The two main parties are using the same tactic of handing out subsidies to attract the poorest voters. In recent years, support for Prime Minister Modi's party has grown, but several uncertainties remain. Voting takes place on 5 February with results on 8 February.

New Delhi (AsiaNews) – The electoral race for the Delhi Legislative Assembly is getting tighter. Prime Minister Narendra Modi’s Bharatiya Janata Party (BJP), which last year won state elections in Maharashtra and Haryana, is now trying to win back the National Capital Territory (NCT) after 30 years of opposition rule.

The BJP’s main adversary is the Aam Aadmi Party[*] (AAP), led by Arvind Kejriwal, at the helm of the  NCT since 2013. Kejriwal, who resigned as chief minister in September due to legal issues that led to his arrest in March, now seems ready to take up the post again.

Some 15.5 million people are eligible to vote on 5 February to elect the 70 members of the NCT Legislative Assembly.

Administratively, Delhi is a Union territory that includes the Indian capital, New Delhi, run by both levels of government, such as policing and other administrative matters.
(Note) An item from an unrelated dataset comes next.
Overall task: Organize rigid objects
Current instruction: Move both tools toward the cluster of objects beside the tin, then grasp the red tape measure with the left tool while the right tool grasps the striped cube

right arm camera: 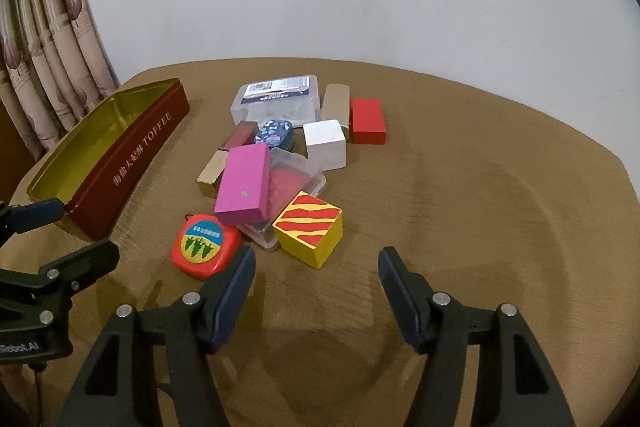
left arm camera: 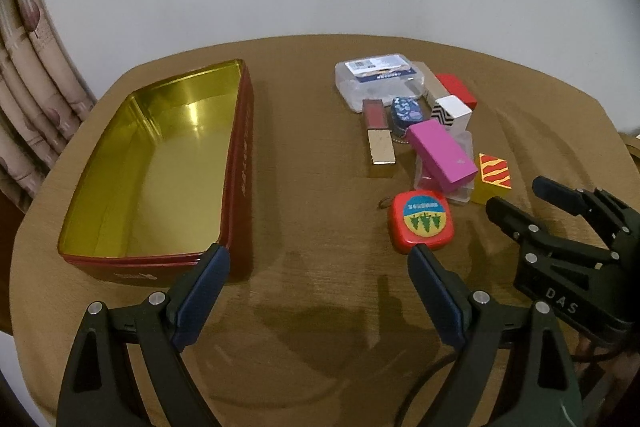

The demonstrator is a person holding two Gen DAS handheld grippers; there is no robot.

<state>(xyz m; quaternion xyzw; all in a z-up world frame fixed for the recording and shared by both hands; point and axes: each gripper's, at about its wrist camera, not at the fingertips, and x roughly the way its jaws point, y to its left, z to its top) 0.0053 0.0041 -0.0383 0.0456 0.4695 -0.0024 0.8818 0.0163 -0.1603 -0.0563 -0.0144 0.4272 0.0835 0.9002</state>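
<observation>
the left hand-held gripper [left arm camera: 320, 251] points steeply down at the tabletop [left arm camera: 320, 147], and its jaws stand wide apart with nothing between them. its one tip is just in front of the near right corner of the tin [left arm camera: 236, 187], the other tip is at the near edge of the tape measure [left arm camera: 421, 221]; if it touches there, i cannot tell.

the right hand-held gripper [right arm camera: 316, 255] is also tilted down, over a bare part of the tabletop. its jaws are open and hold nothing. its left tip is beside the tape measure, and the yellow cube [right arm camera: 310, 229] lies just beyond the gap. in the left view this gripper comes in from the right edge, near the cube.

behind the cube a pink box [right arm camera: 243, 183] leans on a clear case [right arm camera: 298, 171]. further back are a gold and red lipstick [right arm camera: 224, 157], a small blue patterned thing [right arm camera: 276, 134], a white block [right arm camera: 325, 143] and a red block [right arm camera: 368, 121]. the farthest are a tan box [right arm camera: 336, 102] and a clear box with a label [right arm camera: 276, 99].

the tin is open, gold inside and dark red outside. it stands at the left, well apart from the pile, and is empty. a curtain [right arm camera: 44, 67] hangs at the left behind.
</observation>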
In the 2020 elections, the AAP won 62 seats, while the others went to the BJP. Now it is seeking a third term.

Over the past decade, the AAP has provided free water and electricity to Delhi property owners, pledging to extend the measure to all residents, especially the poorest who usually rent.

The BJP has decided to follow this approach with its leaders issuing scores of statements promising free education for needy students, monthly subsidies of 2,500 rupees (US$ 29) for poor women, 21,000 rupees for pregnant women, a monthly pension of 2,500 rupees for the elderly, subsidies for cooking gas and so on.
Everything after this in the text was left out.